Blockchain can potentially overcome many of these legacy issues. Blockchain introduces an innovative business model for transferring financial assets that uses cryptographically secured networks instead of myriad third-party intermediaries. Blockchain technology pushing the envelope in fintech companies most significant benefit of blockchain is that it can eliminate inefficiencies in existing markets and drive faster, lower-cost, transactions that are more efficient and provide increased liquidity, transparency, and security.

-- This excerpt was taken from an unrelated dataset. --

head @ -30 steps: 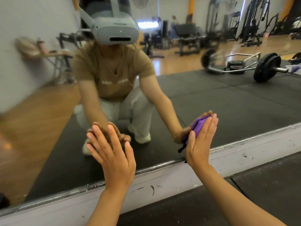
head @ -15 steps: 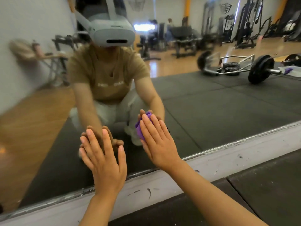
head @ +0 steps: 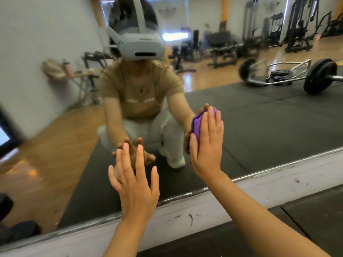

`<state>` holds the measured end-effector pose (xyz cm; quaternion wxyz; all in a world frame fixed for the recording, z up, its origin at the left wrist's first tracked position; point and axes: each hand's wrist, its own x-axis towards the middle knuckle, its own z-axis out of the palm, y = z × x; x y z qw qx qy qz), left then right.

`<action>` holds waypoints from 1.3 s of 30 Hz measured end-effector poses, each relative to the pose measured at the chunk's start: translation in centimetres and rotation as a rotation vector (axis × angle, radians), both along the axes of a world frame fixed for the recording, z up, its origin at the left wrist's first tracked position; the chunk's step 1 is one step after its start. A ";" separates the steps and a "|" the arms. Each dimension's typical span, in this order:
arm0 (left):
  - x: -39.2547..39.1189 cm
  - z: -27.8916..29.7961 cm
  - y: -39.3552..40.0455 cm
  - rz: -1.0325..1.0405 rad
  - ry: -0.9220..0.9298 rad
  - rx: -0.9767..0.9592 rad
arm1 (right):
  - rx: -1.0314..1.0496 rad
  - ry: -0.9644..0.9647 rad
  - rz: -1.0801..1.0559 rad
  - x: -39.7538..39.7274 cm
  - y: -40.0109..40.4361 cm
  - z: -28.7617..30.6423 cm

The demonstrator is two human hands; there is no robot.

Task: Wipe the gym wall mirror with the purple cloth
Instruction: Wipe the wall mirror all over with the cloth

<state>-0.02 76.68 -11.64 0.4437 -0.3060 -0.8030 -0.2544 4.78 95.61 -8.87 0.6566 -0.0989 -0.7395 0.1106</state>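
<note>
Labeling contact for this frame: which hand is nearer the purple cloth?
Right. The right hand presses the purple cloth flat against the mirror; the left hand is spread on the glass, lower and apart from the cloth.

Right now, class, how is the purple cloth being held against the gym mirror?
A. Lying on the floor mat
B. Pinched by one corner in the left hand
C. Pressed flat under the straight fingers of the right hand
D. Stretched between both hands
C: the right hand lies flat with straight fingers over the bunched purple cloth, pressing it to the mirror, while the left hand is spread and bare.
</note>
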 end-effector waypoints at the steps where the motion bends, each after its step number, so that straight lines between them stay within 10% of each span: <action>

The blockchain offers trust for the user, eliminating the need for the intermediary and mitigating the risk of human error with complete automation. Financial institutions including banks, clearing houses and exchanges have become excited at the prospect that blockchain might overhaul, if not fundamentally transform their business models.
Currently most institutions and startups are focused on three inefficient markets that are deemed ripe for an overhaul: Financial heavyweights and prominent bankers have lent their support to exploring this technology and publically highlighting its transformative potential to overhaul existing systems. Blockchain solutions might be rolled out for syndicated loans as early as Q2some use cases such as derivatives may still take at least two to five years to materialize.
However, the equity settlement adoption is still at least a decade away. We cannot ignore the hundreds of millions of dollars the banks would have to spend on integrating this new technology with existing systems blockchain technology pushing the envelope in fintech companies workflows.
Some within our industry look at blockchain as a disruptive technology that will replace all clearinghouses. Our analysis indicates that this is not necessarily true. In fact, the exact opposite may be true. Instead of replacing these institutions, blockchain may facilitate their growth depending upon the markets they exist within and the limitations of their individual charters.
There is a lot of testing and proving that needs to be done before this technology becomes mainstream in the financial industry. However, when talking about blockchain adoption within financial markets, there are several challenges that need to be addressed before we see this technology become mainstream. Blockchain requires further due diligence for defining industry standards with regards to settlement, counterparty and other transactional risks involved.
The market needs regulations to maintaining a balance between security and future mass-market blockchain scalability. This note also highlights the initiatives of a number of the startups in this space including Chain, Digital Asset Holding, Hedgy, Ripple, R3, and Symbiont. Skip to main content. Pushing the Envelope in FinTech.
Shagun Bali, Terry Roche. Executive Summary Blockchain is one of the most talked about technology innovations in finance today. Areas of Interest FinTech.